The listing must be copied out in full and exactly; no images go with it.

[DATA BELOW]

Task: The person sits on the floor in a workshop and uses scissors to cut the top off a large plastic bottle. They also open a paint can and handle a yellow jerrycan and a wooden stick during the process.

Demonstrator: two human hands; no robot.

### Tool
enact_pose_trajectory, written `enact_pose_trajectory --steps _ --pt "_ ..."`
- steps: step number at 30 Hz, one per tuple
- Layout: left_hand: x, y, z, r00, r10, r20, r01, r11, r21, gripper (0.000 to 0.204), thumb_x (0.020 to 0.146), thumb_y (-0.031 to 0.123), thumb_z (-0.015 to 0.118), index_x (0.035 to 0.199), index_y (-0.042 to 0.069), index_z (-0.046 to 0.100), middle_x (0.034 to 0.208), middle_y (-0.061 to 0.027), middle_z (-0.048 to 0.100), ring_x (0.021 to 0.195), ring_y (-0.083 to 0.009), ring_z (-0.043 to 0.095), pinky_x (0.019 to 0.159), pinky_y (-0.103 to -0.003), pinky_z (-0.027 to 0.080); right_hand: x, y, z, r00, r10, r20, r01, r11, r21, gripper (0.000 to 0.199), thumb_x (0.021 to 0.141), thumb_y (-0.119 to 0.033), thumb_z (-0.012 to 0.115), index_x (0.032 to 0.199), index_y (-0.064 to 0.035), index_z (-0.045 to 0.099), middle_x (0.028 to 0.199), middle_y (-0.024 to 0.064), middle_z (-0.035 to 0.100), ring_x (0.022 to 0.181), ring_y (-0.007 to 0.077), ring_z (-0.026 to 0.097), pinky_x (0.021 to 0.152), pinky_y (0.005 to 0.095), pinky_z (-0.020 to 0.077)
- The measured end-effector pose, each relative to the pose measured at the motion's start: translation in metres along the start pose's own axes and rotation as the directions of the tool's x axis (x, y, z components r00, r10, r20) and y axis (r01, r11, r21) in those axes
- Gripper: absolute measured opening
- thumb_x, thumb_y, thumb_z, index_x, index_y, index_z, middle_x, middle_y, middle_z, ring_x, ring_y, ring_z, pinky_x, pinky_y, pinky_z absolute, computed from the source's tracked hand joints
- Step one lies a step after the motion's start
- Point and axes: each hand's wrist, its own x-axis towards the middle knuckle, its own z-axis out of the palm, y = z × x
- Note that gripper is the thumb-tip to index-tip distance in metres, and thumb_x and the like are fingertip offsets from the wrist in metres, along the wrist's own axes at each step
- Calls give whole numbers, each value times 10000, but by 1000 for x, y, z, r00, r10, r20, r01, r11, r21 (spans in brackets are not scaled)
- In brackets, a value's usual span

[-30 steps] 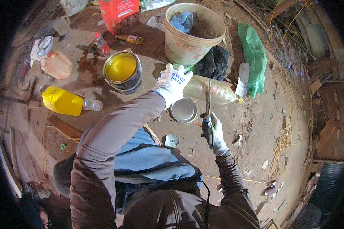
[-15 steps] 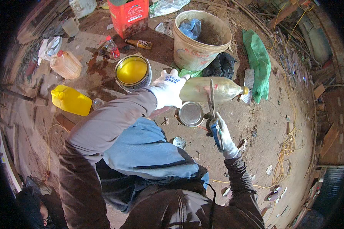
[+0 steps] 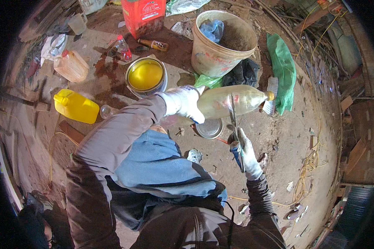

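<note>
My left hand (image 3: 183, 103), in a white glove, grips the bottom end of a clear plastic bottle (image 3: 247, 99) and holds it sideways above the ground, its orange cap pointing right. My right hand (image 3: 248, 154), also gloved, is closed on the blue handles of a pair of scissors (image 3: 233, 118). The scissor blades point up and lie across the middle of the bottle. Below the bottle a round tin lid (image 3: 209, 128) lies on the dirt floor.
An open can of yellow paint (image 3: 145, 74) stands left of the bottle, with a yellow jerrycan (image 3: 75, 106) further left. A dirty bucket (image 3: 203, 56), a green bag (image 3: 282, 68), a red container (image 3: 143, 16) and a translucent jug (image 3: 70, 65) lie around. Scrap wood lines the right edge.
Both hands stay on the bottle and the scissors. The bottle has lifted slightly off the ground and the blades have moved further across it. The view has shifted a little.
</note>
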Motion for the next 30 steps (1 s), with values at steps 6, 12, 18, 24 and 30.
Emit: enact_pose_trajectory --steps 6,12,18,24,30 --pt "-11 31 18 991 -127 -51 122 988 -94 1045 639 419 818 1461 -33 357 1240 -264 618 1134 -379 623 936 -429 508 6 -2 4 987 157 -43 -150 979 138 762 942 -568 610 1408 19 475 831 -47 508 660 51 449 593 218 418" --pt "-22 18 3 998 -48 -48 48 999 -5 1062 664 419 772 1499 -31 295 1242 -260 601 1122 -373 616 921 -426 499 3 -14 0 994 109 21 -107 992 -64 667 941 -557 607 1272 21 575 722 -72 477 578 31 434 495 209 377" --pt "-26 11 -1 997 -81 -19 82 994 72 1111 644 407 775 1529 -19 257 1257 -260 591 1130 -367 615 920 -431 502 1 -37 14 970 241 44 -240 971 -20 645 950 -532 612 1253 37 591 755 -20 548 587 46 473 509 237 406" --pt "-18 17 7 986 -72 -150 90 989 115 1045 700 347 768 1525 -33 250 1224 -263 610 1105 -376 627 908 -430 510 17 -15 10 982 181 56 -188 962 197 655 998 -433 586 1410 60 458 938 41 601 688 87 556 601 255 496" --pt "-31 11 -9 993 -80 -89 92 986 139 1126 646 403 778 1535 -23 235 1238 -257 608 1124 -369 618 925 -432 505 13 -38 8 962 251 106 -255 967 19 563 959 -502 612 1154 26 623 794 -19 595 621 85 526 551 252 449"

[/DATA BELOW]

» RESPONSE BOX:
Task: The person sits on the floor in a workshop and uses scissors to cut the top off a large plastic bottle. They also open a paint can and handle a yellow jerrycan and a wooden stick during the process.

Demonstrator: two human hands; no robot.

### Tool
enact_pose_trajectory, written `enact_pose_trajectory --steps _ --pt "_ ..."`
- steps: step number at 30 Hz, one per tuple
- Layout: left_hand: x, y, z, r00, r10, r20, r01, r11, r21, gripper (0.000 to 0.204), thumb_x (0.020 to 0.146), thumb_y (-0.031 to 0.123), thumb_z (-0.015 to 0.118), index_x (0.035 to 0.199), index_y (-0.042 to 0.069), index_z (-0.046 to 0.100), middle_x (0.034 to 0.208), middle_y (-0.061 to 0.027), middle_z (-0.048 to 0.100), ring_x (0.021 to 0.195), ring_y (-0.083 to 0.009), ring_z (-0.043 to 0.095), pinky_x (0.019 to 0.159), pinky_y (-0.103 to -0.003), pinky_z (-0.027 to 0.080); right_hand: x, y, z, r00, r10, r20, r01, r11, r21, gripper (0.000 to 0.199), thumb_x (0.021 to 0.141), thumb_y (-0.119 to 0.033), thumb_z (-0.012 to 0.115), index_x (0.032 to 0.199), index_y (-0.064 to 0.035), index_z (-0.045 to 0.099), middle_x (0.028 to 0.199), middle_y (-0.024 to 0.064), middle_z (-0.035 to 0.100), ring_x (0.022 to 0.181), ring_y (-0.007 to 0.077), ring_z (-0.026 to 0.097), pinky_x (0.021 to 0.152), pinky_y (0.005 to 0.095), pinky_z (-0.020 to 0.077)
- The measured end-effector pose, each relative to the pose measured at the motion's start: translation in metres along the start pose's own axes and rotation as the directions of the tool's x axis (x, y, z components r00, r10, r20) and y axis (r01, r11, r21) in those axes
- Gripper: absolute measured opening
- thumb_x, thumb_y, thumb_z, index_x, index_y, index_z, middle_x, middle_y, middle_z, ring_x, ring_y, ring_z, pinky_x, pinky_y, pinky_z absolute, computed from the source's tracked hand joints
- Step one lies a step after the motion's start
- Point and axes: each hand's wrist, its own x-axis towards the middle knuckle, its own z-axis out of the palm, y = z × x
- Note that gripper is the thumb-tip to index-tip distance in metres, and thumb_x and the like are fingertip offsets from the wrist in metres, along the wrist's own axes at each step
- Calls give whole numbers, each value times 10000, but by 1000 for x, y, z, r00, r10, r20, r01, r11, r21 (spans in brackets are not scaled)
- In brackets, a value's usual span

[-30 steps] 
[-15 steps] 
[+0 steps] 

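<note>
My left hand (image 3: 183, 103), in a white glove, grips the bottom end of a clear plastic bottle (image 3: 247, 99) and holds it sideways above the ground, its orange cap pointing right. My right hand (image 3: 248, 154), also gloved, is closed on the blue handles of a pair of scissors (image 3: 233, 118). The scissor blades point up and lie across the middle of the bottle. Below the bottle a round tin lid (image 3: 209, 128) lies on the dirt floor.
An open can of yellow paint (image 3: 145, 74) stands left of the bottle, with a yellow jerrycan (image 3: 75, 106) further left. A dirty bucket (image 3: 203, 56), a green bag (image 3: 282, 68), a red container (image 3: 143, 16) and a translucent jug (image 3: 70, 65) lie around. Scrap wood lines the right edge.
Both hands stay on the bottle and the scissors. The bottle has lifted slightly off the ground and the blades have moved further across it. The view has shifted a little.
</note>
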Motion for the next 30 steps (1 s), with values at steps 6, 12, 18, 24 and 30.
Emit: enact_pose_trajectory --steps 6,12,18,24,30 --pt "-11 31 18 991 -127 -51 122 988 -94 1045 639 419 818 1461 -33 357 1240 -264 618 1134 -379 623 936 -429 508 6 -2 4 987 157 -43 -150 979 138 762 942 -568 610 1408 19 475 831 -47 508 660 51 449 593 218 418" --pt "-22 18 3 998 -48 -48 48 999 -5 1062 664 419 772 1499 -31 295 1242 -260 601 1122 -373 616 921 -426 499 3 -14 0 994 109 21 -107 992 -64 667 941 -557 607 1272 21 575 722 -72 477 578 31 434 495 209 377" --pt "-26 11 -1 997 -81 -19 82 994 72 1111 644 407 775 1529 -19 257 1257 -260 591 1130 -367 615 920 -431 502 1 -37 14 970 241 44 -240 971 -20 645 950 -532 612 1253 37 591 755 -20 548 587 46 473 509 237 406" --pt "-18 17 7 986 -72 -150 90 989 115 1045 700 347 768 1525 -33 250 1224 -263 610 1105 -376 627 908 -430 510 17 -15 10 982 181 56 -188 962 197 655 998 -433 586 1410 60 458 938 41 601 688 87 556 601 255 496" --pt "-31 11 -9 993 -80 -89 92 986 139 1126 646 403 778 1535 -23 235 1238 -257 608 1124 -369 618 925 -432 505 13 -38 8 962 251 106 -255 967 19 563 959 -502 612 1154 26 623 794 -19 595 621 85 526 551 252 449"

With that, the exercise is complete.